Incomplete robots.txt, what happens?


I have a page on a website, and don't have access to anything other that my page. The website is used to sell various small products. After being with them for over a year, and having using google adwords to help promote myself, I noticed that none of the product's pages were indexed on google. When I noticed that the robots.txt for the site didn't contain much, and wondering if this has anything to do with it.

Product URLs follow this format:

www.example.com/myshopname/[product ID]?q=I[product ID]

And the robots.txt is simply:

Disallow: /*_escaped_fragment_

There's no user-agent. I'm wondering if this would have any effect on Google crawling my page, or if it would simply ignore the robots.txt as no user-agent was specified.


Solution

  • I will give you some more info here:

    The robots.txt file is a simple text file on your web server which tells webcrawlers if they can access a file or not. You can always access this file because is not part of your server system files but is a part of your site.

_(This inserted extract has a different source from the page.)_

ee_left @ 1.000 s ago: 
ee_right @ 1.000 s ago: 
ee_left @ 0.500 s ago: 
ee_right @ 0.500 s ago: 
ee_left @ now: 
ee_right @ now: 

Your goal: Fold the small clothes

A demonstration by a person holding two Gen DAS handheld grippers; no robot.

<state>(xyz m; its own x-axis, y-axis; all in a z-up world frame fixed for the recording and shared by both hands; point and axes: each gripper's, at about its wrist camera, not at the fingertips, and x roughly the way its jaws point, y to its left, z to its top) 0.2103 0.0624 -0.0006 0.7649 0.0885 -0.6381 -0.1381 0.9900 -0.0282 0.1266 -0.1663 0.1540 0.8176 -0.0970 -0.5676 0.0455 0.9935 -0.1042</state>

    In your case I don't know what this /*_escaped_fragment_ means but :

    User-agent: *
    Disallow: /
    

    Will block the access to all the crawlers

    While this:

    User-agent: *
    Disallow:
    

    Allow full access to your website.

    User-agent: *
    Disallow: /images/
    

    Will block access to the specified folder

    User-agent: *
    Disallow: /images
    Allow: /images/my_photo.jpg
    

    Even if you disallow a folder you can always give access to a specified file in that folder.

    User-agent: *
    Disallow: /assets.html
    

    Will block access to the specified file

    So the star means all crawlers if you want apply the directives to a specified crawler you need to do:

    User-agent: Googlebot
    

    If you are specifically interested on googlebot and you want to see if your robot.txt is blocking files or folders on your site just visit the https://developers.google.com/ so you can see if you are blocking page resources.

    Is also necessary to say that while the robot.txt can be an useful tool for your SEO, the directives applied will be respected by all the regular crawlers.

    Malicious crawlers do not care about those directives.